ただでさえ恥ずかしくてたまらない中、看護服の裾まで引き上げられて、たっぷりとオシッコが染み込んだショーツまで人目に晒される状況に気持ちが持ち堪えられなくなってしまったのだ。
(まだ初日なのに……どうして患者さんの前なのに、いきなりお漏らしなんてしちゃったの? 婦長にまで迷惑掛けちゃって、これじゃまともに働けそうにないよぉ……!?)
激しい感情に駆られるまま、未結は瞳から熱い液体を次々と滲み出してしまう。
ずっと憧れていた大学病院で看護婦として立派に働くつもりだったのに、まさか初めての勤務中に失禁を引き起こしてしまうなど、どんなに考えても受け入れられそうになかった。

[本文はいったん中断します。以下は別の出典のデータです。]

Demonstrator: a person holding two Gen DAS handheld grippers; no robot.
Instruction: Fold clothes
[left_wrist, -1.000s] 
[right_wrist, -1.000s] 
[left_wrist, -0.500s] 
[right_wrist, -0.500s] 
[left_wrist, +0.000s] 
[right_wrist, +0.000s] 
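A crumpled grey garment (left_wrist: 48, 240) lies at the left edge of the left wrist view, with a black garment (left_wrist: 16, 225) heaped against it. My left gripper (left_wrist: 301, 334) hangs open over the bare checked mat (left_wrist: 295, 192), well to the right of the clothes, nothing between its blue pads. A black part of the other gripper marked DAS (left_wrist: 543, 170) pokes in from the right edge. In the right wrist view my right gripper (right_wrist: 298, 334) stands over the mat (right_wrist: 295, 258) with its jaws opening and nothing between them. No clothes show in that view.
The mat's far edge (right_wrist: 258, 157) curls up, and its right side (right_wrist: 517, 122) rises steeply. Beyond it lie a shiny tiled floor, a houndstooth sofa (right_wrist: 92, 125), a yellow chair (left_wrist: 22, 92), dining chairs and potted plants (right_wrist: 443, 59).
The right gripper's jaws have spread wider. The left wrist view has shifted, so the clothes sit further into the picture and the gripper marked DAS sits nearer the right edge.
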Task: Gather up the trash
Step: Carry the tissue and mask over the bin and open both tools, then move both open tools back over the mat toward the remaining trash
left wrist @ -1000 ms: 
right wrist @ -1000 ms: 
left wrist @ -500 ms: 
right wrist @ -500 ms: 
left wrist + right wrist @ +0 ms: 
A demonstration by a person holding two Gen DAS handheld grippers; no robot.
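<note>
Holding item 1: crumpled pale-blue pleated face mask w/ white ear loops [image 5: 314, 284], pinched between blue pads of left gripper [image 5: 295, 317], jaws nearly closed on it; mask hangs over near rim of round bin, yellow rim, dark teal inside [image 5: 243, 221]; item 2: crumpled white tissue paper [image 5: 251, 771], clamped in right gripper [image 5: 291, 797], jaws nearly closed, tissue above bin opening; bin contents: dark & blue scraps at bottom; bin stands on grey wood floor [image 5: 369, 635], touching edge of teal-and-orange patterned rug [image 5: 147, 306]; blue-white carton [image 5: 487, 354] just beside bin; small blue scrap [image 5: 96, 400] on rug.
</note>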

ひたすら下半身を拭っている婦長や未だに視線を向けてくる患者達を相手に、しでかした失態をどう詫びれば良いのか、少しも思いつきそうにないのだ……
「もう、稲美さんってば。泣いちゃってる場合じゃないんだから、とりあえずこれで拭きなさい?」
すっかり泣き崩れている未結の様子に気づいて、婦長はさりげなく話しかける。
初勤務の間に引き起こした粗相が相当堪えているようだと踏まえた上で、何とかして立ち直ってもらうつもりでいたのだ。
患者達にこれ以上心配されても困るので、すぐに泣き止むよう言い寄りながら、用意したハンカチを差し向ける。
「あ、ありがとうございます……う、うぐぅっ!?」
カクカクカクッ……
婦長に薦められるままハンカチを受け取ろうとした矢先、未結はとんでもない状態へと苛まれてしまう。
涙を拭うために手渡されたハンカチで何故か口元を覆われたかと思えば、段々と意識が薄れ始めてきたのだ。